The menhir was only discovered in 1929 and is located northeast of Farschweiler on the edge of the Osburger Hochwald and on the northern slope of the Hohe Wurzel . In the immediate vicinity is the Iron Age Kühonn burial mound field . A good two kilometers south-east in the middle of the forest is a stone, often referred to as the " menhir " by Beuren , which is sometimes referred to as a menhir because it is in line with the menhir from Farschweiler and the menhir from Thomm . But since it has no external resemblance to other menhirs, it should be regarded as a natural stone.

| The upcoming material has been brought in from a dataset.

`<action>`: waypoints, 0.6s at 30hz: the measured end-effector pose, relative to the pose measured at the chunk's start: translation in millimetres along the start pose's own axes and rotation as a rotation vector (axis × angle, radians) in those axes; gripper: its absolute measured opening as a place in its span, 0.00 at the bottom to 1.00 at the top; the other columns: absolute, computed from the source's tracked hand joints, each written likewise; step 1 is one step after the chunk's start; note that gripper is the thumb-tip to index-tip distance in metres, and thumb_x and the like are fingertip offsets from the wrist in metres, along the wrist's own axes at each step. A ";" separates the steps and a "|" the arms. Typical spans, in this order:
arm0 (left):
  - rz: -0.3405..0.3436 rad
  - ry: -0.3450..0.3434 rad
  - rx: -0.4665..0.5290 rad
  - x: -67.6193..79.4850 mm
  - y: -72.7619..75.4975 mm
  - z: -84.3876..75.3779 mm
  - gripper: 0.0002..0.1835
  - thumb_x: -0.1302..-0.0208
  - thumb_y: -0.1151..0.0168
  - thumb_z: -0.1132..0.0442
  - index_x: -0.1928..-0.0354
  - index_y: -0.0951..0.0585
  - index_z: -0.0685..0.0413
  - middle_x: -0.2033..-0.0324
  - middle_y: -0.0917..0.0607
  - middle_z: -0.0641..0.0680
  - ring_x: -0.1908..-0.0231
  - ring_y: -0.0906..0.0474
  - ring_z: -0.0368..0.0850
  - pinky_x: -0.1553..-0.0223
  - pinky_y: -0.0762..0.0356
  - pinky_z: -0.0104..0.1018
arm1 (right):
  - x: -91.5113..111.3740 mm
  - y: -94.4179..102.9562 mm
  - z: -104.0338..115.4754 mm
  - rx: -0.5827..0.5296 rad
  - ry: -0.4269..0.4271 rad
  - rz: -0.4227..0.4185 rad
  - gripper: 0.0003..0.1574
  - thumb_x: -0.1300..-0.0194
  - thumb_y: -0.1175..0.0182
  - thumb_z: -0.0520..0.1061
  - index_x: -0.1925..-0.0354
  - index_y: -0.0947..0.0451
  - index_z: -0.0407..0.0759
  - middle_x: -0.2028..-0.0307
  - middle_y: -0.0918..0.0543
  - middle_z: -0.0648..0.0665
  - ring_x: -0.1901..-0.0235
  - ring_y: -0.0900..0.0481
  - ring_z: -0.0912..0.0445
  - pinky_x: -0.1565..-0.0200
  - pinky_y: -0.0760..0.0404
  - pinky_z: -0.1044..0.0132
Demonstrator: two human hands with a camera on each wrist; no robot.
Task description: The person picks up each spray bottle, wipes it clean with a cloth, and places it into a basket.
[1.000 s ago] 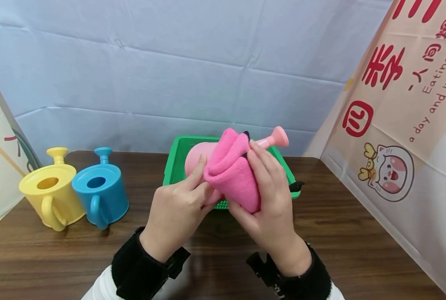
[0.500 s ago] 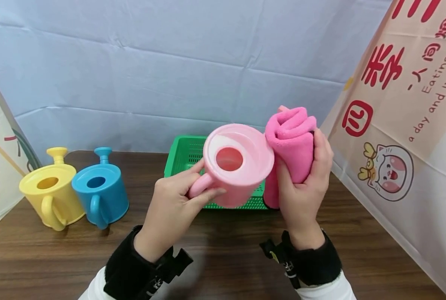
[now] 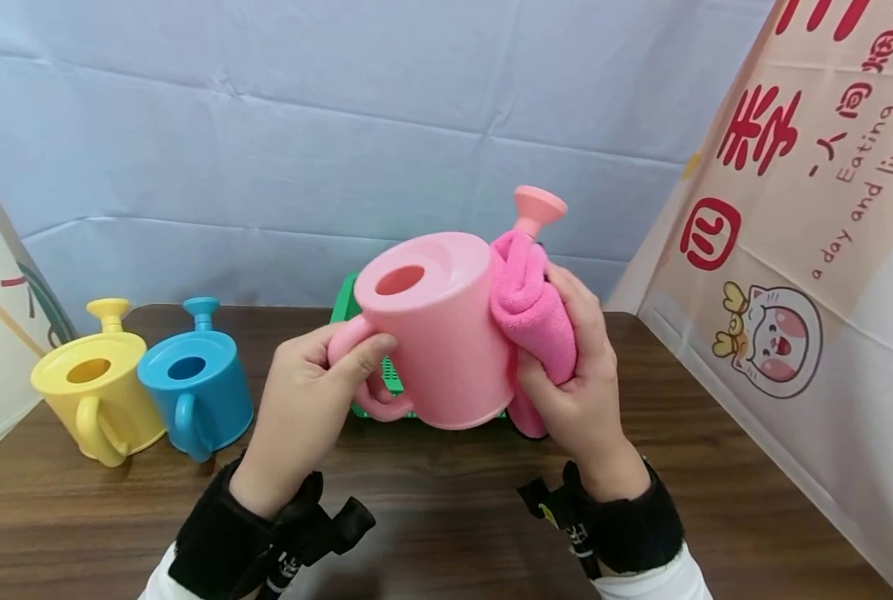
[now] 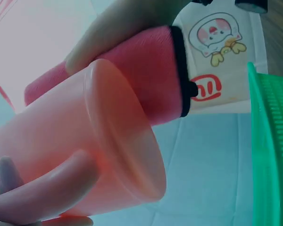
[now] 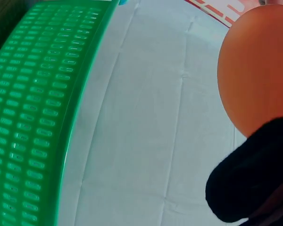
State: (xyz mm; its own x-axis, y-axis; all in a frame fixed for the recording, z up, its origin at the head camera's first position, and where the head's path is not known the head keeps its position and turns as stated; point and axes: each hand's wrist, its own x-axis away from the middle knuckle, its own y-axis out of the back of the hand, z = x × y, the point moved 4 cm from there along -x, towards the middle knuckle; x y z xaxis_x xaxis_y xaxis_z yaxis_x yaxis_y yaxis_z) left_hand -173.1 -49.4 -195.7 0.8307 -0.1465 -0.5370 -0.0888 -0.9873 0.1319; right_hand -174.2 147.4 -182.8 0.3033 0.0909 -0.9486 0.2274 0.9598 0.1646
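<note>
A pink watering can (image 3: 446, 350) is held up above the table, its filling hole facing up and its spout to the right. My left hand (image 3: 305, 396) grips the can's loop handle (image 3: 350, 337). Folded in my right hand (image 3: 583, 387) is a bright pink cloth (image 3: 539, 329), pressed against the can's right side around the spout. Only the spout's flared head (image 3: 539, 206) shows above the cloth. In the left wrist view the can's base (image 4: 132, 136) tilts toward the camera, with the black-edged cloth (image 4: 148, 77) against it. My right hand's fingers are mostly hidden behind the cloth.
A green perforated basket (image 3: 344, 302) stands on the brown table (image 3: 431, 508) behind the can, largely covered by it. At the left are a yellow watering can (image 3: 108, 400) and a blue watering can (image 3: 217, 396). Hanging sheets (image 3: 303, 150) enclose the table's back and sides.
The cloth first covers the can's front, then moves to its right side, onto the spout. The can has turned and shifted left, showing more of its side. Both hands keep hold.
</note>
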 end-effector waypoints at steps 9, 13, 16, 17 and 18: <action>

Farschweiler's lying menhir is made of slate and has a very rugged surface. It has a height of 320 cm, a width of 90 cm and a depth of 80 cm. It is irregularly shaped, tapers towards the former upper end and ends in a rounded tip.

literature

  • Johannes Groht: Menhirs in Germany. State Office for Monument Preservation and Archeology Saxony-Anhalt, Halle (Saale) 2013, ISBN 978-3-943904-18-5 , pp. 306, 330.
  • Alfred Haffner: Menhir, grave stele or boundary stone? On a dated »menhir« from Bescheid / Lorscheid, Trier-Saarbuch district. In: Finds and excavations in the Trier district. From the work of the Rheinisches Landesmuseum Trier. Volume 39, 2007, p. 19.
  • Horst Kirchner: The menhirs in Central Europe and the menhir thought. Academy of Sciences and Literature, Treatises of the Humanities and Social Sciences Class, Born 1955, No. 9, Wiesbaden 1955, p. 154.

Web links

Individual evidence

  1. ^ Johannes Groht: Menhirs in Germany. P. 330.